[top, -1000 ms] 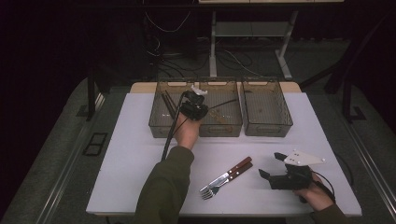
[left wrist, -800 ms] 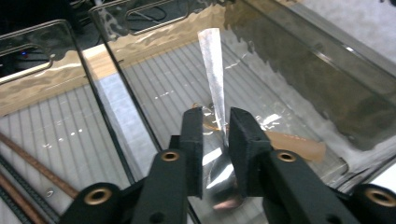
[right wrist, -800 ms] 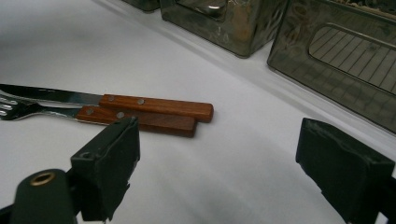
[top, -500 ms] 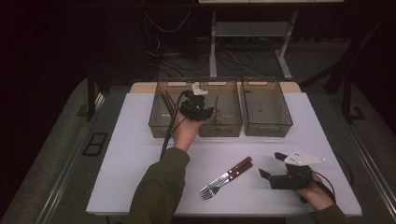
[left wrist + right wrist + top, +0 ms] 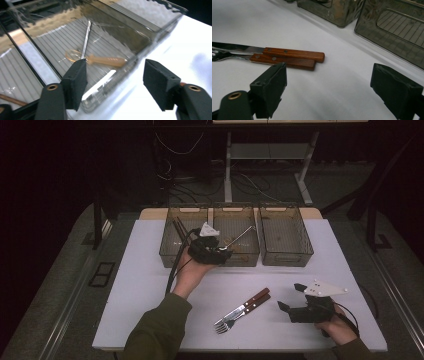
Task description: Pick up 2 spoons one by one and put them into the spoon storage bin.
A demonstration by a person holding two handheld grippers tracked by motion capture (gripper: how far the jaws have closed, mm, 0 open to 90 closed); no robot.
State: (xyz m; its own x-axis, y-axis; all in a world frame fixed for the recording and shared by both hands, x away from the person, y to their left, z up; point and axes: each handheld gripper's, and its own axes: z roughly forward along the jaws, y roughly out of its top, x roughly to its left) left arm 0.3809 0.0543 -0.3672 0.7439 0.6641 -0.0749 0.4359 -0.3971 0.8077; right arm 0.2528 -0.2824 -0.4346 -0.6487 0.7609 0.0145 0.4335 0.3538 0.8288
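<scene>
- Two wood-handled pieces, a knife point(image 5: 250, 303) and a fork point(image 5: 235, 316), lie side by side on the white tabletop point(image 5: 150, 290), near the right claw point(image 5: 292, 306) and just left of it; they look like the next things to sort into the bins.
- Left claw point(image 5: 212, 251) hangs at the near wall of the middle bin point(image 5: 235, 257), its jaws wide apart and holding nothing.
- Inside that bin, in the left gripper view, a metal spoon point(image 5: 86, 37) lies across an amber one point(image 5: 105, 60) on the ribbed floor, so spoons seem to belong there.
- Left bin point(image 5: 167, 255) holds some dark sticks, too dim to name; right bin point(image 5: 285, 257) looks bare.
- Right claw rests low over the tabletop, also wide open and empty, and in the right gripper view its jaws face the handle ends point(image 5: 294, 57).
- To take one piece well, I would bring that claw in from the right, low and level, and straddle a single handle near its end.
- Handles touch along their length, so a broad bite would probably catch both; aim for the far one, which sticks out farther right.
- Close across the flat sides of the wood, not the thin metal, which would likely slip or twist.
- Lift straight up before swinging toward a bin, and keep the left hand clear of the path.
</scene>
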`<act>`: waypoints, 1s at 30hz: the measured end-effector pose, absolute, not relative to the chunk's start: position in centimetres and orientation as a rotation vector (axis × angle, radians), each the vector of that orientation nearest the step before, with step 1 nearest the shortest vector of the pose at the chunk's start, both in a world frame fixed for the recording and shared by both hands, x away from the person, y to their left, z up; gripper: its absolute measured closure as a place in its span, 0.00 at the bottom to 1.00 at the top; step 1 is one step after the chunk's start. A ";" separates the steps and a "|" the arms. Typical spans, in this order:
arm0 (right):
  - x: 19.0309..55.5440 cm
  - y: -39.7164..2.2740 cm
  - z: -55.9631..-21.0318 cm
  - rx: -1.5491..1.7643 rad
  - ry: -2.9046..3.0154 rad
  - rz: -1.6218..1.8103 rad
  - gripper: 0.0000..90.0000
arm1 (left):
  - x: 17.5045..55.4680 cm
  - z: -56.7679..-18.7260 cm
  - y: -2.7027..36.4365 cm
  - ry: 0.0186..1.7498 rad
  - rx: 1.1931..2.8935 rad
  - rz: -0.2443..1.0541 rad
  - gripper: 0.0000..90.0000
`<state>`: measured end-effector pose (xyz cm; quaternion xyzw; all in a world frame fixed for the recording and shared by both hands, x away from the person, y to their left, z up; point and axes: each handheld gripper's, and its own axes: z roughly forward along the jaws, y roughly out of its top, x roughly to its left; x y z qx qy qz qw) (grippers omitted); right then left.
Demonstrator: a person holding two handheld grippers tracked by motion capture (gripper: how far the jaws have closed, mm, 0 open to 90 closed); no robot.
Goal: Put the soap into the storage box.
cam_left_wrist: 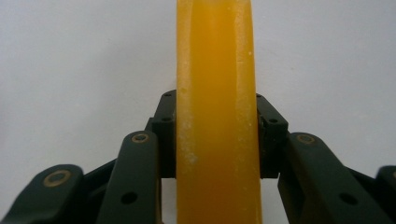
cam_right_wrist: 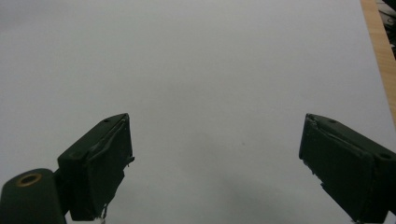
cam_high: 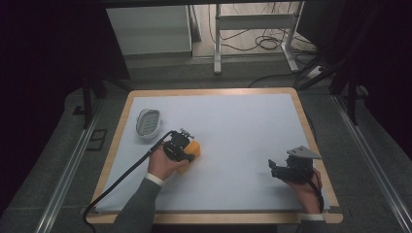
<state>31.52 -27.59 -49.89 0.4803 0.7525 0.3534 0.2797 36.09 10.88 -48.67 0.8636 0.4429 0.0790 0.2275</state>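
At the far left of the white table sheet (cam_high: 233, 126) lies one small oval dish (cam_high: 148, 122), grey-rimmed with a pale ribbed inside, standing well apart from everything else and close to the table's wooden edge (cam_high: 115, 150).

To its right, toward the middle-left of the sheet, sits one orange block (cam_high: 192, 151), a waxy bar resembling soap. The left gripper (cam_high: 187, 154) is closed on it. In the left gripper view the orange bar (cam_left_wrist: 215, 112) runs straight up between the two black jaws, and both pads press flat against its sides; one of the fingers (cam_left_wrist: 166, 135) touches its left face, the other its right. The bar's surface is smooth with faint pale specks along the edges. The left hand (cam_high: 163, 165) holds the gripper from below, a grey sleeve behind it, and one black cable (cam_high: 124, 177) trails from the gripper back toward the table's near left corner.

Well to the right, near the sheet's right edge, the right gripper (cam_high: 273, 167) rests in the right hand (cam_high: 303, 187), with one grey three-cornered plate (cam_high: 303, 153) on top. In the right gripper view (cam_right_wrist: 215, 154) its two jaws stand wide apart with only bare white sheet between them; one of its fingers (cam_right_wrist: 100, 163) shows scuffed padding. A strip of the wooden edge (cam_right_wrist: 380, 51) shows at that view's upper right.
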 end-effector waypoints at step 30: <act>31.6 -27.8 -50.0 1.298 2.014 0.935 0.11 | 35.7 -46.0 14.7 1.195 2.285 0.198 0.68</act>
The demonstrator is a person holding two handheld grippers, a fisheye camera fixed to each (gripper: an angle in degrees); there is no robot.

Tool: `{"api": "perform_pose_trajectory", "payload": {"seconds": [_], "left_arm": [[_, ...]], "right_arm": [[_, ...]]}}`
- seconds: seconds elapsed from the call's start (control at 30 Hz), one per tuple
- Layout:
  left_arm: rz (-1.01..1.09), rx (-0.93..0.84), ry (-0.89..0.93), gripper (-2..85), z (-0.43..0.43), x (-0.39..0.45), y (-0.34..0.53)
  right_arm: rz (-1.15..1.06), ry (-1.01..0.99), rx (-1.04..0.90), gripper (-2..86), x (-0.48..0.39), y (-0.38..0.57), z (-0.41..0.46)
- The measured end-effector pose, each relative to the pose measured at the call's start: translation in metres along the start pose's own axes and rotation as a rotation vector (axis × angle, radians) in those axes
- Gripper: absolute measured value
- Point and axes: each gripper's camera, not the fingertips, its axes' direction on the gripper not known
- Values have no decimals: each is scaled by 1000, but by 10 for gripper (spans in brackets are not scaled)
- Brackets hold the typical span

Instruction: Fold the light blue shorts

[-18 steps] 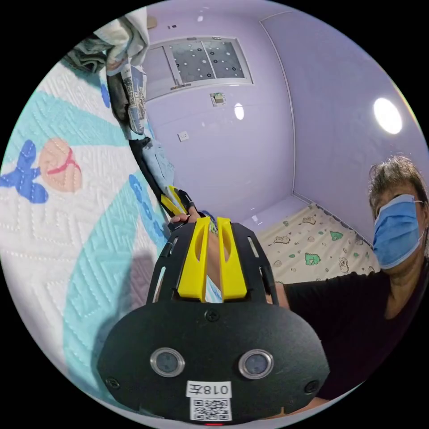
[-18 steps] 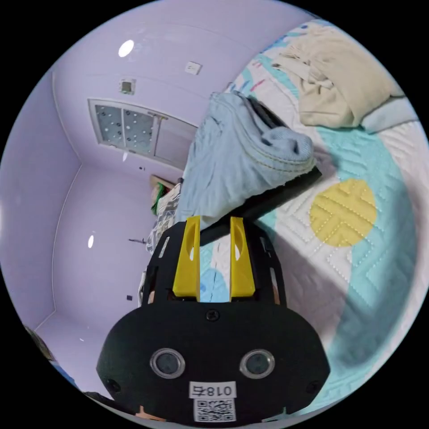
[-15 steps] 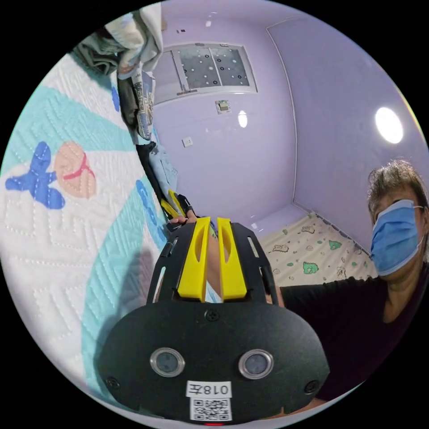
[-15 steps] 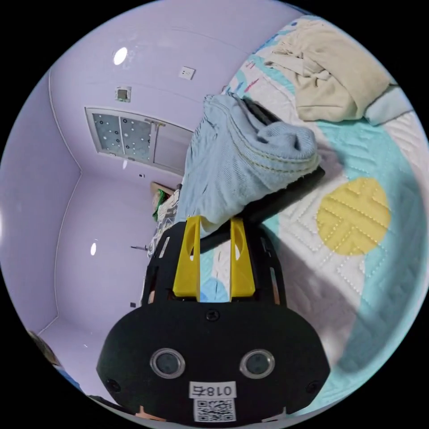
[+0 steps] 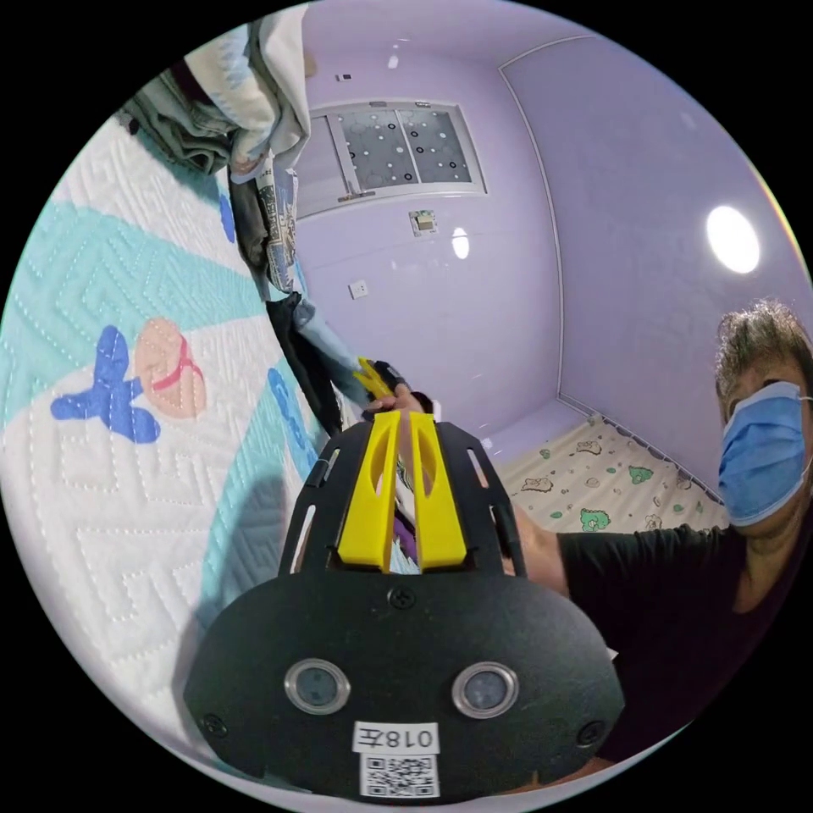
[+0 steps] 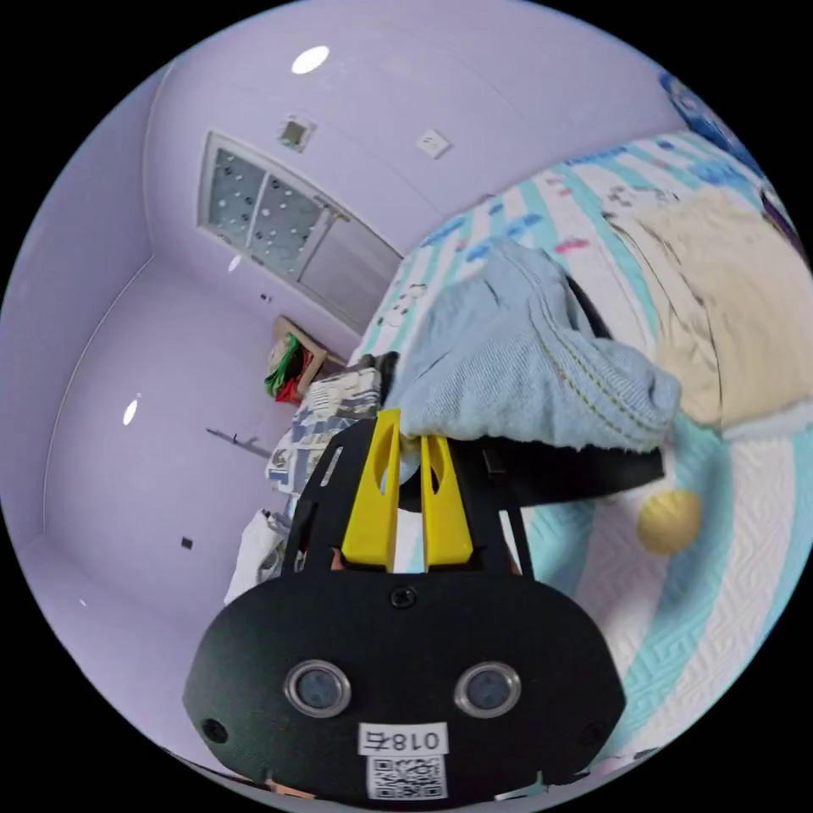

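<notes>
Quilted white-and-teal bedspread (image 6: 703, 610) underneath, spread wide. Beige garment (image 6: 745, 322) lying beyond. Light blue shorts (image 6: 525, 373) bunched up, lifted off the quilt over a dark garment (image 6: 576, 474), hem caught between the near-closed yellow jaws of the right gripper (image 6: 411, 432). Left gripper (image 5: 405, 423) raised beside the bed, jaws close together with a slim gap, clasping nothing visible.

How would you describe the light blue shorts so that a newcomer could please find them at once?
Start from the quilted white-and-teal bedspread in the right gripper view. Near its middle, a bunched garment lies on a flat black item, right ahead of the right tool. Those are the shorts: pale blue denim with yellow stitching, unlike the plain beige garment beside them.
</notes>
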Motion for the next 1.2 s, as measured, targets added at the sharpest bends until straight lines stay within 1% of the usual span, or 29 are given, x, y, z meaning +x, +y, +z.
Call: {"api": "perform_pose_trajectory", "payload": {"seconds": [0.13, 0.2, 0.27, 0.33, 0.4, 0.47, 0.53, 0.57, 0.63, 0.7, 0.77, 0.83, 0.9, 0.97, 1.0, 1.03, 1.07, 1.13, 1.2], "left_arm": [[23, 16, -38, -10, 2, 7, -12], [24, 56, -48, -10, -4, 10, -19], [22, 101, -62, -10, -12, 14, -25], [22, 143, -68, -10, -19, 21, -31], [21, 154, -74, -8, -20, 27, -35], [23, 154, -68, -7, -18, 33, -39], [31, 135, -72, -6, -11, 41, -47], [33, 128, -70, -4, -9, 43, -49], [22, 53, -75, 2, 4, 49, -60], [3, -34, -77, 13, 17, 52, -69], [-11, -137, -99, 28, 31, 56, -78], [11, -244, -142, 43, 43, 70, -88], [55, -292, -164, 52, 49, 84, -97], [100, -340, -184, 59, 55, 100, -106], [129, -362, -194, 60, 58, 109, -112], [154, -378, -199, 61, 60, 117, -118], [162, -383, -202, 61, 61, 121, -120], [168, -398, -194, 61, 63, 131, -132], [169, -412, -165, 60, 66, 140, -139]], "right_arm": [[-98, -166, -34, 30, -37, -10, -77], [-156, -239, -127, 35, -39, 6, -121], [-220, -305, -309, 41, -25, 45, -183], [-219, -294, -420, 48, 0, 84, -233], [-145, -184, -460, 52, 40, 123, -283], [32, 117, -356, 54, 97, 174, -356], [59, 261, -271, 57, 107, 212, -396], [16, 271, -232, 61, 99, 232, -406], [-84, 256, -230, 78, 75, 258, -396], [-197, 237, -278, 102, 45, 278, -362], [-366, 172, -314, 121, 0, 302, -303], [-493, 158, -346, 132, -35, 317, -257], [-600, 166, -363, 135, -66, 328, -220], [-747, 274, -376, 139, -96, 343, -180], [-784, 321, -389, 140, -100, 347, -170], [-836, 393, -433, 140, -104, 356, -153], [-849, 449, -505, 137, -100, 364, -140], [-847, 521, -506, 110, -92, 372, -138], [-766, 473, -473, 78, -84, 369, -156]]}}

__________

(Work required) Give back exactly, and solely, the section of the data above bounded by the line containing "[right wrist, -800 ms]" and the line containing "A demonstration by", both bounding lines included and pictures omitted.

(Response to this exercise)
[right wrist, -800 ms] 
[top, -500 ms] 
[left wrist + right wrist + top, +0 ms] 
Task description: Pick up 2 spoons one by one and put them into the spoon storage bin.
A demonstration by a person holding two handheld grippers tracked by motion capture (gripper: how far the jaws have closed, mm, 0 open to 90 closed); no robot.

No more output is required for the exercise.